Deuxième partie
Le jeu

Si l’acte d’intelligence aboutit à un équilibre entre l’assimilation et l’accommodation, tandis que l’imitation prolonge cette dernière pour elle-même, on peut dire, inversement, que le jeu est essentiellement assimilation, ou assimilation primant l’accommodation.

Le jeu est d’abord simple assimilation fonctionnelle ou reproductrice. Le phénomène du « préexercice », dont K. Groos a voulu faire la caractéristique du jeu tout entier, ne s’explique que par le processus biologique selon lequel tout organe se développe en fonctionnant : de même, en effet, que pour croître un organe a besoin de nourriture et que celle-ci est sollicitée par lui dans la mesure de son exercice, de même chaque activité mentale, des plus élémentaires aux tendances supérieures, a besoin pour se développer d’être alimentée par un constant apport extérieur, mais purement fonctionnel et non plus matériel 31. Utilisation des choses par une activité ayant sa fin en elle-même, le jeu primitif commence ainsi par se confondre presque avec l’ensemble des conduites sensori-motrices, dont il ne constitue qu’un pôle : celui des comportements ne nécessitant plus d’accommodations nouvelles et se reproduisant par pur « plaisir fonctionnel » (« Funktionslust » de K. Bühler). Mais, avec l’intériorisation des schèmes, le jeu se différencie davantage des conduites d’adaptation proprement dite (intelligence) pour s’orienter dans la direction de l’assimilation comme telle : au rebours de la pensée objective, qui cherche à se plier aux exigences de la réalité extérieure, le jeu d’imagination constitue, en effet, une transposition symbolique qui soumet les choses à l’activité propre, sans règles ni limitations. Il est ainsi assimilation presque pure, c’est-à-dire pensée orientée par le souci dominant de la satisfaction individuelle. Simple épanouissement des tendances, il assimile librement toutes choses à toutes choses et toutes choses au moi. Si donc, au niveau des débuts de la représentation, l’aspect de copie inhérent au symbole en tant que « signifiant » prolonge l’imitation, les significations mêmes, en tant que « signifiées » peuvent osciller entre l’adaptation adéquate propre à l’intelligence (assimilation et accommodation équilibrées) et la libre satisfaction (assimilation se subordonnant l’accommodation). Enfin, avec la socialisation de l’enfant, le jeu se donne des règles ou adapte de plus en plus l’imagination symbolique aux données de la réalité, sous forme de constructions encore spontanées mais imitant le réel : sous ces deux formes le symbole d’assimilation individuelle cède ainsi le pas, soit à la règle collective soit au symbole représentatif ou objectif, soit à tous deux réunis.

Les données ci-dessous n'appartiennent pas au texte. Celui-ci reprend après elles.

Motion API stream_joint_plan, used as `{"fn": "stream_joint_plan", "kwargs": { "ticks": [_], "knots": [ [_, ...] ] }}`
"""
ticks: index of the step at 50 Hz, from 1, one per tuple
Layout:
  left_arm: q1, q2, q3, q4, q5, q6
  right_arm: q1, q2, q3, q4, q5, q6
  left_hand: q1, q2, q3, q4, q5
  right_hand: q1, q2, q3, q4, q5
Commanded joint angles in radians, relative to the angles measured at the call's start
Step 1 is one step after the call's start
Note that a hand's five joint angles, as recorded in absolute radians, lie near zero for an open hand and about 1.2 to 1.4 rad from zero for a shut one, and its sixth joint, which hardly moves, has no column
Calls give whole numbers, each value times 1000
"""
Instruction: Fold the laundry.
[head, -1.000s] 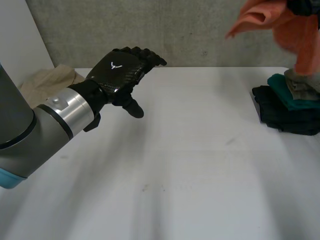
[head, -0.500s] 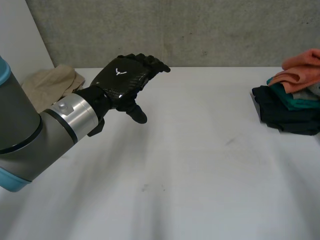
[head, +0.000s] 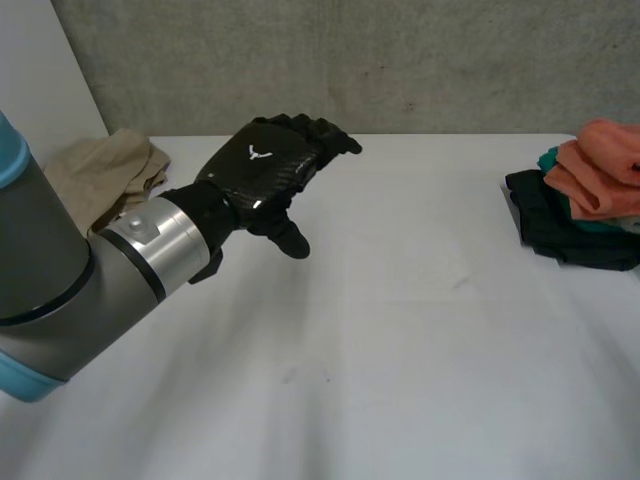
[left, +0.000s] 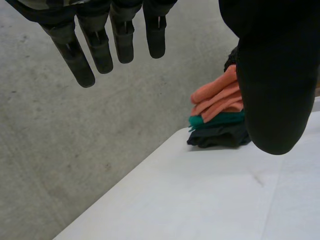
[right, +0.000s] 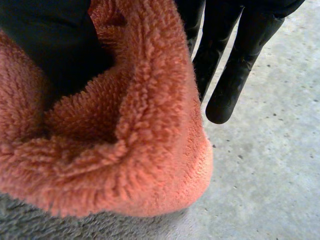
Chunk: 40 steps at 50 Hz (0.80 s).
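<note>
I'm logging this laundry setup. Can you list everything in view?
orange fleece cloth: one, orange, folded on top of the pile at the table's right edge
teal cloth: one, teal, under the orange one
black cloth: one, black, bottom of the pile
beige cloth: one, beige, crumpled at the table's far left corner
table: one, white
wall: one, grey concrete, behind the table
left arm: one, grey
left hand: one, black, open, above the table
right hand: one, black, against the orange fleece cloth

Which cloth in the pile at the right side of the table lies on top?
The orange towel: it lies on top, over the teal cloth and the black cloth at the bottom.
</note>
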Motion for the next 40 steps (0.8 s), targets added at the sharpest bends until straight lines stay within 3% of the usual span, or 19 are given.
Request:
{"fn": "stream_joint_plan", "kwargs": {
  "ticks": [1, 2, 3, 10, 15, 19, 31, 34, 40],
  "knots": [
    [-26, 25, -27, 15, 10, 1, -1, 14, 6, -6, -23, -70, 39, 37, 40, 37, 32, 432, 177, 164, 161, 286],
    [-26, 25, -27, 17, 12, 1, 1, 12, 4, -4, -15, -70, 33, 31, 35, 31, 26, 268, 14, 1, -3, 122],
    [-28, 25, -30, 17, 13, 3, 1, 9, -1, -4, -9, -72, 30, 28, 32, 28, 23, -56, -311, -323, -327, -202],
    [-40, 28, -34, 17, 15, 3, -1, -26, 9, 17, 51, -66, 7, 5, 8, 5, -1, -745, -999, -1012, -1016, -891],
    [-40, 33, -35, 17, 15, 1, -11, -132, 67, 124, 151, -69, 7, 5, 8, 5, -1, -745, -999, -1012, -1016, -891],
    [-40, 33, -34, 17, 15, 1, -54, -218, 82, 257, 183, -74, 9, 8, 11, 8, 2, -745, -999, -1012, -1016, -891],
    [-39, 33, -32, 18, 15, 1, -251, -365, 26, 621, 206, -142, 9, 8, 11, 8, 2, -745, -999, -1012, -1016, -891],
    [-37, 34, -30, 18, 15, 1, -277, -381, -19, 666, 264, -161, 9, 8, 11, 8, 2, -745, -999, -1012, -1016, -891],
    [-34, 44, -26, 18, 15, 0, -294, -390, -154, 681, 506, -198, 9, 8, 11, 8, 2, -745, -999, -1012, -1016, -891]
  ]
}}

Il se trouve donc que l’évolution du jeu, qui interfère sans cesse avec celle de l’imitation et de la représentation en général, permet de dissocier les divers types de symboles, depuis celui qui, par son mécanisme de simple assimilation égocentrique, s’éloigne au maximum du « signe », jusqu’à celui qui, par sa nature de représentation à la fois accommodatrice et assimilatrice, converge avec le signe conceptuel sans cependant se confondre avec lui.